Work request:
From the data below, please reproduce exactly everything from the line that contains "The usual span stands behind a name" down to the line that contains "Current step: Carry", with both ends included.

Source records:
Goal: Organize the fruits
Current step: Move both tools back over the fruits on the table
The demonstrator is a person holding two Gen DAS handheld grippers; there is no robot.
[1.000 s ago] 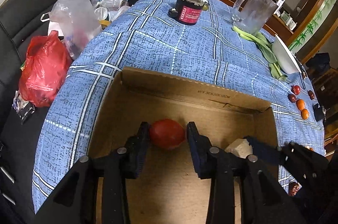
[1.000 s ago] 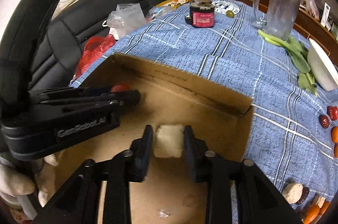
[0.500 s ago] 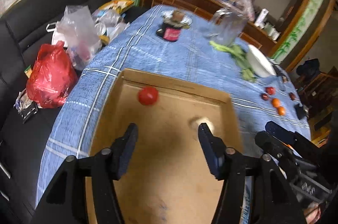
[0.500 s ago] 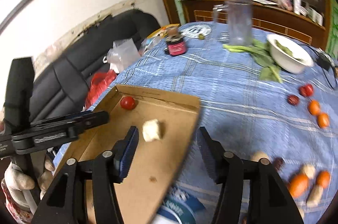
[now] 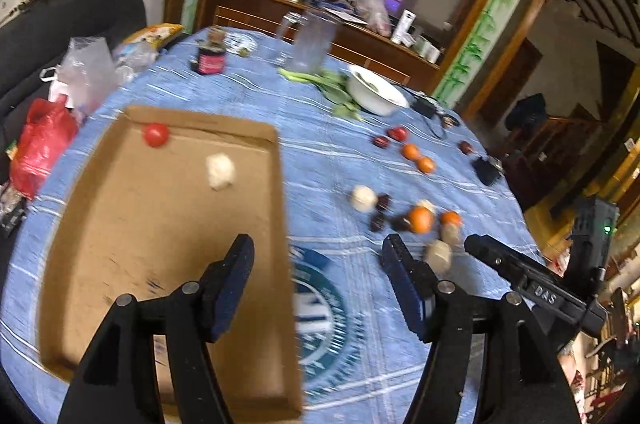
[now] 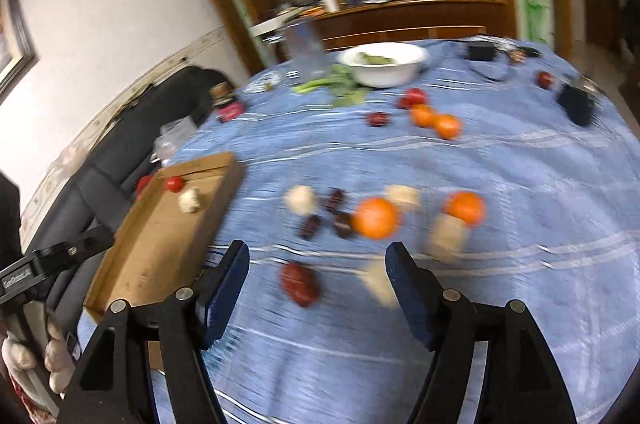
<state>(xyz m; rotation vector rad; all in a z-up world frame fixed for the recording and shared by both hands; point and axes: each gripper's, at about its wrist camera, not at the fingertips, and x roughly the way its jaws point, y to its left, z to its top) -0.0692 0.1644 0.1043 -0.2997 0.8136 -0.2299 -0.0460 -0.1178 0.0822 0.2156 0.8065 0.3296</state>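
Nearest the lens, the left gripper [image 5: 318, 282] hangs over the cardboard tray's [image 5: 280, 184] right wall, jaws opening, nothing between them. The right gripper [image 6: 316, 280] hovers above bare blue tablecloth [image 6: 520, 184], jaws also opening and empty, a dark red fruit [image 6: 300, 283] on the cloth below. Only the left view shows the tray floor whole: a red tomato [image 5: 156, 134] sits in its far left corner, a pale lump [image 5: 219, 171] to the right of it. Only the right view shows the gloved hand [image 6: 36, 356] at left. Loose oranges [image 6: 376, 218] lie mid-table; a white bowl [image 6: 384, 66] stands far back, open cloth between.
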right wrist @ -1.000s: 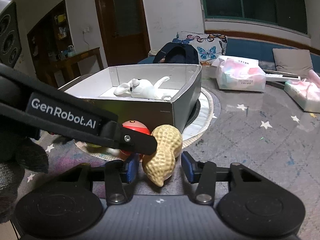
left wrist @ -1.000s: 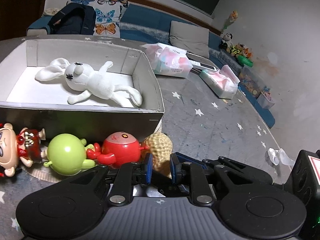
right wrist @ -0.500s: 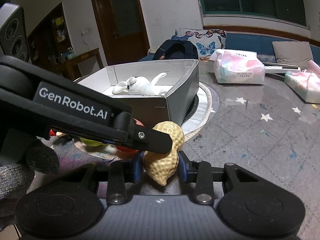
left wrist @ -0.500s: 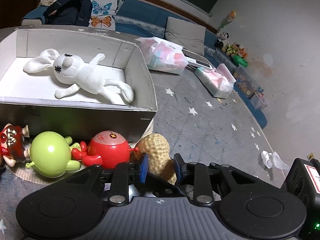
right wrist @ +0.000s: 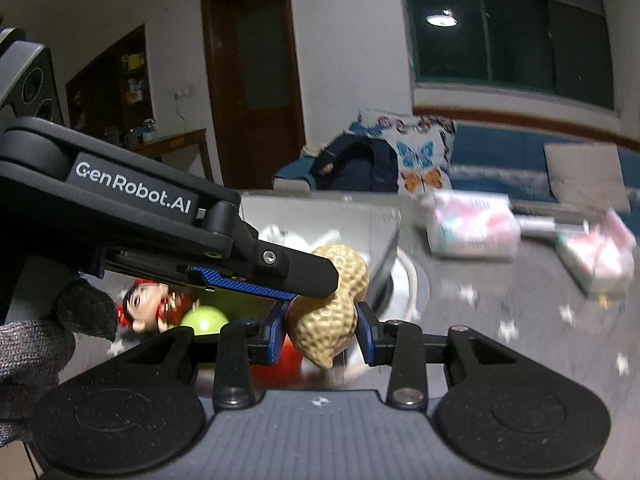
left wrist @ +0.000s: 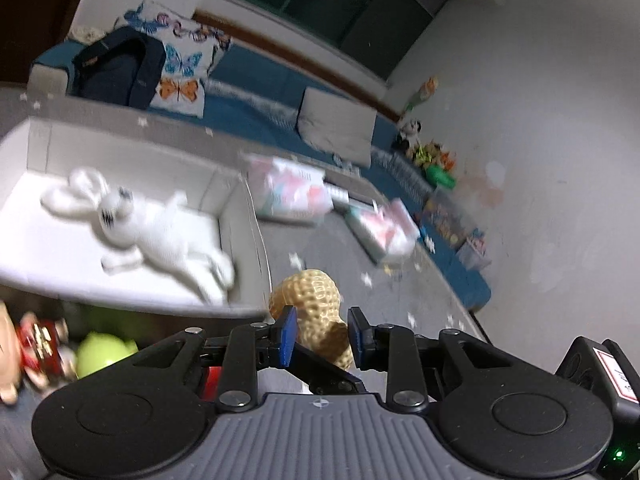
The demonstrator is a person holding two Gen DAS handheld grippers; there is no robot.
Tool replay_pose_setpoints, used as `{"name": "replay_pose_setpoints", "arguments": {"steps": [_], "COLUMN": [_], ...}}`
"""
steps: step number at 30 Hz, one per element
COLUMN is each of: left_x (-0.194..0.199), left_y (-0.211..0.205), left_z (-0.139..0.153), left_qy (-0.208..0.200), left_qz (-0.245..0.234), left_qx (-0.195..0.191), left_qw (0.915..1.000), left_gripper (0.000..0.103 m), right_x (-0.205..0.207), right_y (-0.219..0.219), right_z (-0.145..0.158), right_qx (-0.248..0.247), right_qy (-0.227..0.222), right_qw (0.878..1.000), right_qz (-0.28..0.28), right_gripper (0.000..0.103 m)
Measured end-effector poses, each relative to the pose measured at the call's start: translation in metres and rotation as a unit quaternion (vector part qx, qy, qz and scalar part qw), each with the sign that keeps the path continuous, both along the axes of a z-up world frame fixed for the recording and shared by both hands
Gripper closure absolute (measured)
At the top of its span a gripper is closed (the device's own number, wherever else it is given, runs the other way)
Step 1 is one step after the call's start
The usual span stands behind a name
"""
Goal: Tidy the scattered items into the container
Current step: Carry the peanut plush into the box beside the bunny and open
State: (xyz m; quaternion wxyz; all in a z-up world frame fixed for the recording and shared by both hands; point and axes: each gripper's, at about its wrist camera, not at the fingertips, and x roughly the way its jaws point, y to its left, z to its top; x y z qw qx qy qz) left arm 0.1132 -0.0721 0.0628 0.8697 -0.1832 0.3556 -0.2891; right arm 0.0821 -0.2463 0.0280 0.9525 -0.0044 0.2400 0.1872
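Observation:
A tan peanut toy is held off the floor between both grippers. My left gripper is shut on it, and my right gripper is shut on its lower lobe. The left gripper's finger crosses the right wrist view above the peanut. The grey open box lies to the left, with a white plush rabbit inside. A green round toy, a red toy and a red-dressed doll sit on the floor in front of the box.
Tissue packs and a pink pack lie on the starred grey mat beyond the box. A blue sofa with a butterfly cushion and a dark backpack runs along the back. Small toys line the wall.
Both grippers have lifted the peanut off the floor, up to the level of the box's rim. The right gripper closed on it. The views tilted upward and blurred.

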Motion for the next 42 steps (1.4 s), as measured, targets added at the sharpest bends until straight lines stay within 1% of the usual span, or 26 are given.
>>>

Output for this exercise:
The usual span stands behind a name
"""
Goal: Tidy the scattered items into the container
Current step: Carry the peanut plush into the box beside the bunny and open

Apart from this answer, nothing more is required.